Tetramelas phaeophysciae

Scientific classification
- Kingdom: Fungi
- Division: Ascomycota
- Class: Lecanoromycetes
- Order: Caliciales
- Family: Caliciaceae
- Genus: Tetramelas
- Species: T. phaeophysciae
- Binomial name: Tetramelas phaeophysciae A.Nordin & Tibell (2005)

= Tetramelas phaeophysciae =

- Authority: A.Nordin & Tibell (2005)

Species of lichen-forming fungus

Tetramelas phaeophysciae is a species of lichen-forming fungus in the family Caliciaceae. It is a lichenicolous (lichen-dwelling) species that grows on other lichens, primarily Phaeophyscia and Physcia species. Found in arctic to subalpine climates, records are documented from Scandinavia, Greenland, Iceland, and parts of central and northern Asia. The species was described in 2005 after DNA evidence showed it was distinct from the closely related Tetramelas pulverulentus.

==Taxonomy==
Tetramelas phaeophysciae was described as a new species by Anders Nordin and Leif Tibell in 2005, after they re-examined Scandinavian material that had previously been treated under Buellia pulverulenta in earlier work. Their study found that specimens occurring on Phaeophyscia hosts consistently differed from typical B. pulverulenta in ascospore characters and in the look of the apothecia, prompting a closer review of older collections and newly gathered material. The original type material was collected by Gustaf Einar Du Rietz on 29 August 1963.

To test whether the suspected distinct species was genuinely distinct, the authors analysed fungal internal transcribed spacer (ITS) rDNA sequences. The results placed the new species as a close relative of B. pulverulenta within the Tetramelas clade (rather than in Diplotomma as had been suggested elsewhere), supporting recognition at species rank and placement in Tetramelas. The type collection is from northern Sweden (Lycksele Lappmark, Tärna parish), where it was found growing on the thallus and apothecia of Phaeophyscia endococcina on lakeshore rocks.

==Description==
Tetramelas phaeophysciae is an obligately lichenicolous lichen-forming fungus—meaning it lives on other lichens—developing its own body (thallus) mainly as a network of hyphae within the host thallus. The apothecia are small (about 0.10–0.55 mm across), typically scattered to abundant on the host thallus or directly on the host's apothecia. They are , with discs that are initially urn-shaped and later flatten to convex. The margin is often distinct, although it can become excluded as the apothecia become strongly convex.
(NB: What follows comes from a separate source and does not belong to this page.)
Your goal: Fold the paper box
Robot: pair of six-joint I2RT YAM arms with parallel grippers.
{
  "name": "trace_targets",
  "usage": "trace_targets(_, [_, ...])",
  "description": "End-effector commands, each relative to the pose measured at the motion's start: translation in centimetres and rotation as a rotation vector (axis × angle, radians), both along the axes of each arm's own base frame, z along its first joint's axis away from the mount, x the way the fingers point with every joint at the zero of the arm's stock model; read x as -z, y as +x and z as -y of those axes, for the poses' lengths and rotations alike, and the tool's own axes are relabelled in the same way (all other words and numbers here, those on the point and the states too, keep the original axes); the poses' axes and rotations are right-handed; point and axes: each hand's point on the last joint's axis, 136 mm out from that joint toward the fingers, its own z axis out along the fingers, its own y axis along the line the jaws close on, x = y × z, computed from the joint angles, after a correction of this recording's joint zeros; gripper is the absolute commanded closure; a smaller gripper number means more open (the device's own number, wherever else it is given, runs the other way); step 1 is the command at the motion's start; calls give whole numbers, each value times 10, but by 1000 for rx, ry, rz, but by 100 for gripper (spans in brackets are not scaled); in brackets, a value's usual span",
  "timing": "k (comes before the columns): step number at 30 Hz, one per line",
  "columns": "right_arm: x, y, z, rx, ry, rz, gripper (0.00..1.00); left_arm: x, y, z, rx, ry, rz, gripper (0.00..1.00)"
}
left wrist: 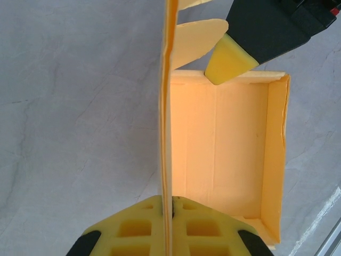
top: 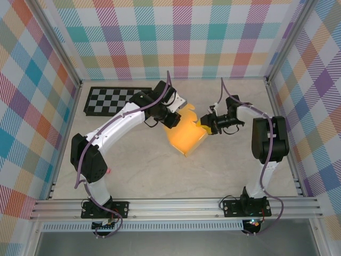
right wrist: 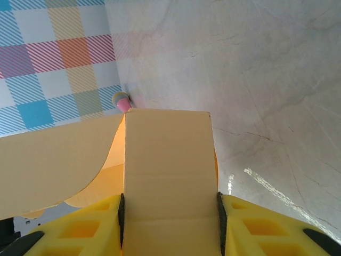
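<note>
Left wrist view: the left gripper [left wrist: 168,207] has its fingers pressed together on one thin upright wall of the paper box [left wrist: 224,154], the card being pinched edge-on between the yellow pads. The box lies on the table [left wrist: 69,117] near its middle as an open tray, and its inside shows its own creased floor. In the right wrist view a flap of the box fills the gap of the right gripper [right wrist: 170,213]; I cannot tell if it squeezes it.
</note>
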Motion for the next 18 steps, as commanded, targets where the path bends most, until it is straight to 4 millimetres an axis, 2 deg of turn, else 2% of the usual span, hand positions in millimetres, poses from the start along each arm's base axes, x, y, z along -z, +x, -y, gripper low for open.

Microscopically, the hymenium is about 50–70 μm tall, with asci roughly 43–50 × 12–20 μm. Paraphyses (sterile filaments) have broadened tips (about 4–6 μm) with distinct apical caps. The ascospores are ellipsoid and consistently 1-septate, usually slightly curved, measuring about 16.5–22 × 6.5–9 μm. The outer spore wall is finely wrinkled and only slightly thinner than the main wall. Pycnidia were not observed, and thin-layer chromatography detected no secondary metabolites (spot tests K, P, and C negative).

==Habitat and distribution==
The species is known from arctic to subalpine parts of Greenland, Iceland, Norway, and Sweden. It grows within the thalli of Phaeophyscia and Physcia species that occur on rocks (and more rarely on soil), and it has most often been collected in damp settings such as riverbanks and lake shores. Its known range has since increased with records from Hungary, Mongolia, Svalbard, and the Kodar Mountains in the Transbaikal region of Siberia.

Among recorded hosts, Phaeophyscia sciastra is the most frequent, followed by Physcia caesia; other reported hosts include Phaeophyscia endococcina, Physcia dubia, and Physcia tenella. In the original account, Nordin and Tibell contrasted it with the closely related Tetramelas pulverulentus (the recombined Buellia pulverulenta), which is associated with Physconia hosts rather than Phaeophyscia—though both species can occur on Physcia.